Set out exactly, and only, the lines running from the one containing "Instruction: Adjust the" to the bottom of the listing below; pictures stay out.
[COLLECTED DATA Boundary: Start]
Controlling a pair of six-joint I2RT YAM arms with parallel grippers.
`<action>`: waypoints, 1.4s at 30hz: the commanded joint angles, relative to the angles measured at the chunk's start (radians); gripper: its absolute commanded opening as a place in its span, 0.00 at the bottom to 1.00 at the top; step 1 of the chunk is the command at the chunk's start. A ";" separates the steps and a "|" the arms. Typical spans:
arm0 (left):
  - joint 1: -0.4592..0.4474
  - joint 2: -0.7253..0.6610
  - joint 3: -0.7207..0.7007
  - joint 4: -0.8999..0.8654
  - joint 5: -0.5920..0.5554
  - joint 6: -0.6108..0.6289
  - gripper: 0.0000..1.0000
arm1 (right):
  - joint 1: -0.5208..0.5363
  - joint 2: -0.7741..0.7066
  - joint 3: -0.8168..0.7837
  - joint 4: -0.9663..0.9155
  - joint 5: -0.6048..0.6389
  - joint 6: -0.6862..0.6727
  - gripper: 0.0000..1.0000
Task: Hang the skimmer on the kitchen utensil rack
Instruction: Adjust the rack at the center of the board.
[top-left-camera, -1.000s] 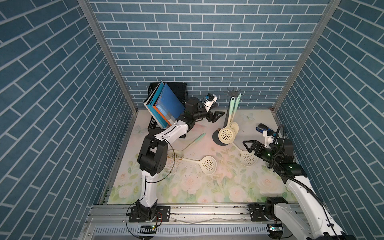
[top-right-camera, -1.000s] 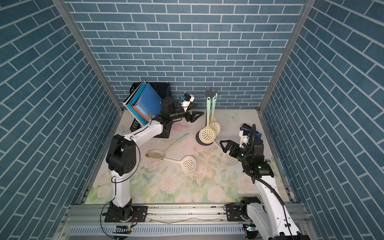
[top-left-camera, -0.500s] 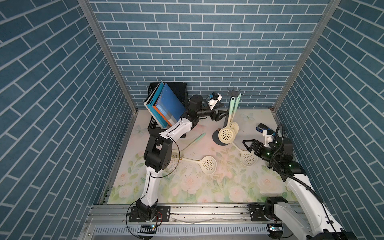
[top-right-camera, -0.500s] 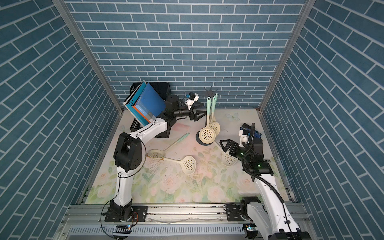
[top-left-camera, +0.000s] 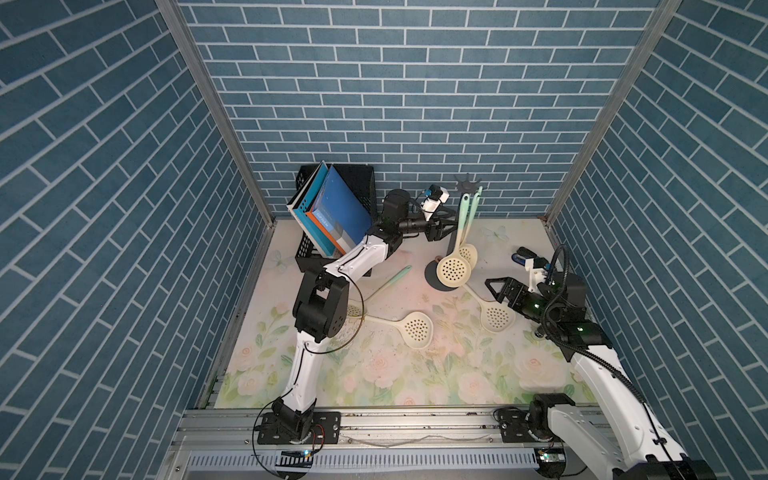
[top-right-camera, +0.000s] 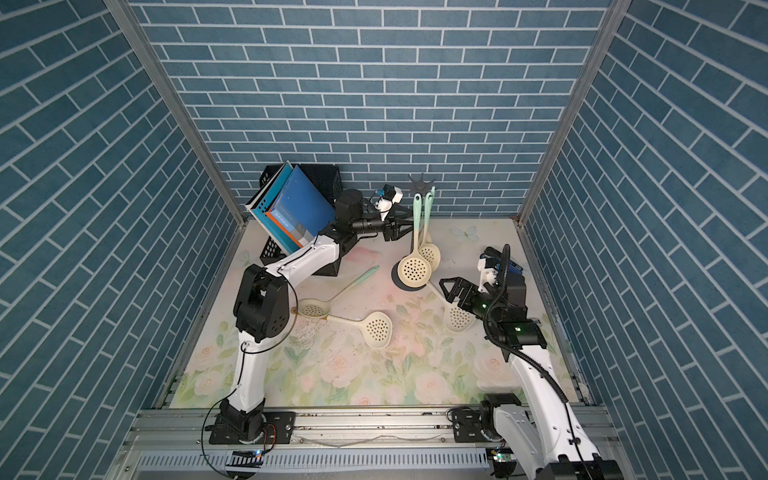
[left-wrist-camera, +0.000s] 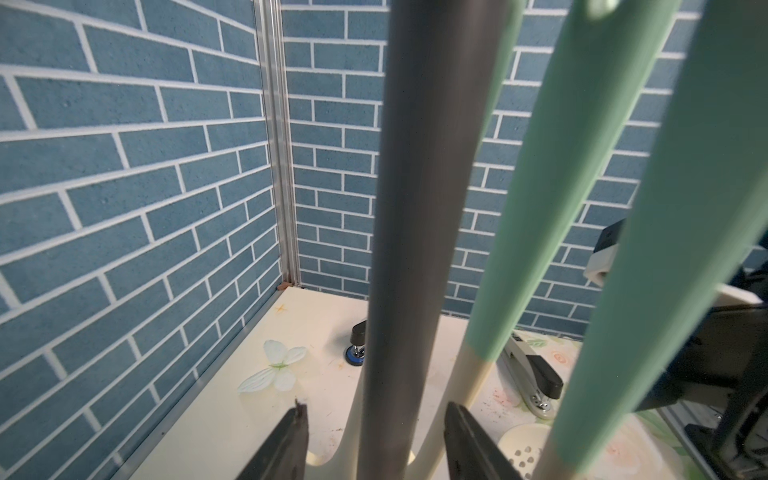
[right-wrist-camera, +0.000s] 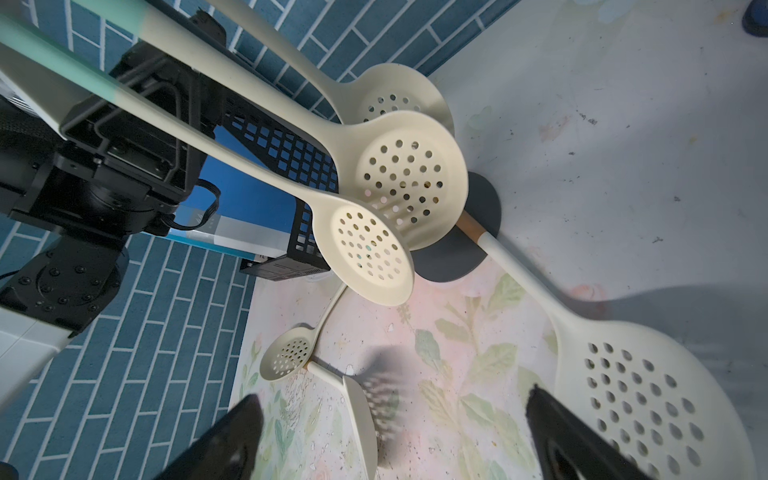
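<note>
At twelve o'clock the rack carries hung skimmers; three loose skimmers lie unhung. The left gripper loosely straddles its pole; the right gripper gapes, empty.

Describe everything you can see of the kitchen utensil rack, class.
The kitchen utensil rack is a dark grey, metal-looking stand: round flat base, thin upright pole, star-shaped crown of hooks. It stands upright on the floral table near the back wall. Cream skimmers with mint handles hang from its crown. The left gripper's open jaws straddle the pole without visibly touching it.
</note>
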 joint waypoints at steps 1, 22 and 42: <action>-0.012 0.024 0.025 0.018 0.025 0.001 0.51 | -0.003 -0.007 0.027 0.010 0.012 -0.014 0.98; -0.021 -0.045 -0.071 0.062 -0.135 0.021 0.12 | -0.002 -0.026 0.016 0.007 0.020 -0.011 0.98; -0.031 -0.154 -0.196 0.173 -0.372 -0.055 0.00 | -0.002 -0.086 -0.020 0.018 0.027 -0.001 0.98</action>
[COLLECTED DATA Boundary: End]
ANSWER TO THIS PROBLEM —
Instruction: Adjust the rack at the center of the board.
[top-left-camera, -1.000s] 
[top-right-camera, -1.000s] 
[top-left-camera, -0.500s] 
[top-right-camera, -0.500s] 
[top-left-camera, +0.000s] 
[top-right-camera, +0.000s] 
[left-wrist-camera, +0.000s] 
[right-wrist-camera, +0.000s] 
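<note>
At twelve o'clock the rack carries hung skimmers; three loose skimmers lie unhung. The left gripper loosely straddles its pole; the right gripper gapes, empty.

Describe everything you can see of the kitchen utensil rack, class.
The kitchen utensil rack is a dark grey, metal-looking stand: round flat base, thin upright pole, star-shaped crown of hooks. It stands upright on the floral table near the back wall. Cream skimmers with mint handles hang from its crown. The left gripper's open jaws straddle the pole without visibly touching it.
</note>
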 joint waypoints at steps 1, 22 and 42: <action>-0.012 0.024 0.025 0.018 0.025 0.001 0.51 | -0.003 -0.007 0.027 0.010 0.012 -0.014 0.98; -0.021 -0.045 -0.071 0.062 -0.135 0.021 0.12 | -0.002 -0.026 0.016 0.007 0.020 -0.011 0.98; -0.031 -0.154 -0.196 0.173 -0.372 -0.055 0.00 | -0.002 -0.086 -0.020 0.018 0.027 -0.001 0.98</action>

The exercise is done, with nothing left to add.